Tally the lines in the data below where the word "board" appears, and give the tally alone.

§ Stored data
******************************
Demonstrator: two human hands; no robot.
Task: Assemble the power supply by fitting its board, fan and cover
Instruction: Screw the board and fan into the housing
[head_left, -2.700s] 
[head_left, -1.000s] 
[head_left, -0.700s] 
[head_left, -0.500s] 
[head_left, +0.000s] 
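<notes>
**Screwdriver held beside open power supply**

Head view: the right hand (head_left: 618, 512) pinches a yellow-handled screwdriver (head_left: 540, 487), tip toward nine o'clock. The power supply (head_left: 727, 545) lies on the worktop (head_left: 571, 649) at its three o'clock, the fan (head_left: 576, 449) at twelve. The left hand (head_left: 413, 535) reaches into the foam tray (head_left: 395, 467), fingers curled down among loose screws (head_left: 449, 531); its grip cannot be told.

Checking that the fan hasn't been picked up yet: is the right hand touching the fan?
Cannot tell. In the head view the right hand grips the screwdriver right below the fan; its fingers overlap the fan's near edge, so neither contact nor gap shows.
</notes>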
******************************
§ Reply to the task
2